Fwd: At MIT, they can put words in our mouths

From: Wade Smith (wade_smith@harvard.edu)
Date: Wed May 15 2002 - 15:41:05 BST

  • Next message: Grant Callaghan: "Re: Fwd: At MIT, they can put words in our mouths"

    Received: by alpheratz.cpm.aca.mmu.ac.uk id PAA10119 (8.6.9/5.3[ref pg@gmsl.co.uk] for cpm.aca.mmu.ac.uk from fmb-majordomo@mmu.ac.uk); Wed, 15 May 2002 15:47:44 +0100
    Date: Wed, 15 May 2002 10:41:05 -0400
    Content-Type: text/plain; charset=ISO-8859-1; format=flowed
    Subject: Fwd: At MIT, they can put words in our mouths 
    From: Wade Smith <wade_smith@harvard.edu>
    To: memetics@mmu.ac.uk
    Content-Transfer-Encoding: quoted-printable
    Message-Id: <C98B2E7A-6811-11D6-94B8-003065A0F24C@harvard.edu>
    X-Mailer: Apple Mail (2.481)
    Sender: fmb-majordomo@mmu.ac.uk
    Precedence: bulk
    Reply-To: memetics@mmu.ac.uk
    

    At MIT, they can put words in our mouths

    By Gareth Cook, Globe Staff, 5/15/2002

    http://www.boston.com/dailyglobe2/135/metro/At_MIT_they_can_put_words_in_our_mouthsP.
    shtml

    CAMBRIDGE - Scientists at the Massachusetts Institute of
    Technology have created the first realistic videos of people
    saying things they never said - a scientific leap that raises
    unsettling questions about falsifying the moving image.

    In one demonstration, the researchers taped a woman speaking
    into a camera, and then reprocessed the footage into a new video
    that showed her speaking entirely new sentences, and even
    mouthing words to a song in Japanese, a language she does not
    speak. The results were enough to fool viewers consistently, the
    researchers report.

    The technique's inventors say it could be used in video games
    and movie special effects, perhaps reanimating Marilyn Monroe or
    other dead film stars with new lines.

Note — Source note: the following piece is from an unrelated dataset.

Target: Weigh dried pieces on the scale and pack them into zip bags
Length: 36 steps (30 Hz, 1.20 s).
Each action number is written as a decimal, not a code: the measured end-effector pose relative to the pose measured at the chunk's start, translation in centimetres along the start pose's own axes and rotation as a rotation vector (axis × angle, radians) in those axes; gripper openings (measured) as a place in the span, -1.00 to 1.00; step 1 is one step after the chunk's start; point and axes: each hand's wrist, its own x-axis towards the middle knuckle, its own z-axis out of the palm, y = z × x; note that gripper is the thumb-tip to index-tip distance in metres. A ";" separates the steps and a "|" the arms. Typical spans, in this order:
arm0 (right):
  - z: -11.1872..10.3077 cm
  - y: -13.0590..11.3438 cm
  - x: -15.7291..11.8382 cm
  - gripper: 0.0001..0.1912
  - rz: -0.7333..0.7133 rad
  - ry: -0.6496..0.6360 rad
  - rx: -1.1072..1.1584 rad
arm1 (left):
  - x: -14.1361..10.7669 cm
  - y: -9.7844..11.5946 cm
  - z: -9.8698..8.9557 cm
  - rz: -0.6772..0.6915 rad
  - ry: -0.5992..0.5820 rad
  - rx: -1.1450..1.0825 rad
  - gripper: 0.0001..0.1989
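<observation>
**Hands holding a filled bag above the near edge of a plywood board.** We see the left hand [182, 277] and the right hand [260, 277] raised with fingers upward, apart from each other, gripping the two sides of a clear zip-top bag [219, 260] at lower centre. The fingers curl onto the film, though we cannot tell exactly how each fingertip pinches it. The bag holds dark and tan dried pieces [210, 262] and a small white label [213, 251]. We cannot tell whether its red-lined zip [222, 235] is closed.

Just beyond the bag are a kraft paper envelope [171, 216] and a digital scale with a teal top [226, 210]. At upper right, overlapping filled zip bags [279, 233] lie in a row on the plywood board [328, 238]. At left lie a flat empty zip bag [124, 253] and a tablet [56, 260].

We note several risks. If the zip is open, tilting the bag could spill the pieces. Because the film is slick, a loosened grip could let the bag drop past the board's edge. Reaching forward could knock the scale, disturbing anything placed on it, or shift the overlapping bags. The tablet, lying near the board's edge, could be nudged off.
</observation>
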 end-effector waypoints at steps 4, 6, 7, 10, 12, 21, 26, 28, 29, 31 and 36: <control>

It could also improve
    dubbed movies, a lucrative global industry.

    But scientists warn the technology will also provide a powerful
    new tool for fraud and propaganda - and will eventually cast
    doubt on everything from video surveillance to presidential
    addresses.

    ''This is really groundbreaking work,'' said Demetri
    Terzopoulos, a leading specialist in facial animation who is a
    professor of computer science and mathematics at New York
    University. But ''we are on a collision course with ethics. If
    you can make people say things they didn't say, then potentially
    all hell breaks loose.''

    The researchers have already begun testing the technology on
    video of Ted Koppel, anchor of ABC's ''Nightline,'' with the aim
    of dubbing a show in Spanish, according to Tony F. Ezzat, the
    graduate student who heads the MIT team. Yet as this and similar
    technology makes its way out of academic laboratories, even the
    scientists involved see ways it could be misused: to discredit
    political dissidents on television, to embarrass people with
    fabricated video posted on the Web, or to illegally use trusted
    figures to endorse products.

    ''There is a certain point at which you raise the level of
    distrust to where it is hard to communicate through the
    medium,'' said Kathleen Hall Jamieson, dean of the Annenberg
    School for Communication at the University of Pennsylvania.
    ''There are people who still believe the moon landing was
    staged.''

    Currently, the MIT method is limited: It works only on video of
    a person facing a camera and not moving much, like a newscaster.
    The technique only generates new video, not new audio.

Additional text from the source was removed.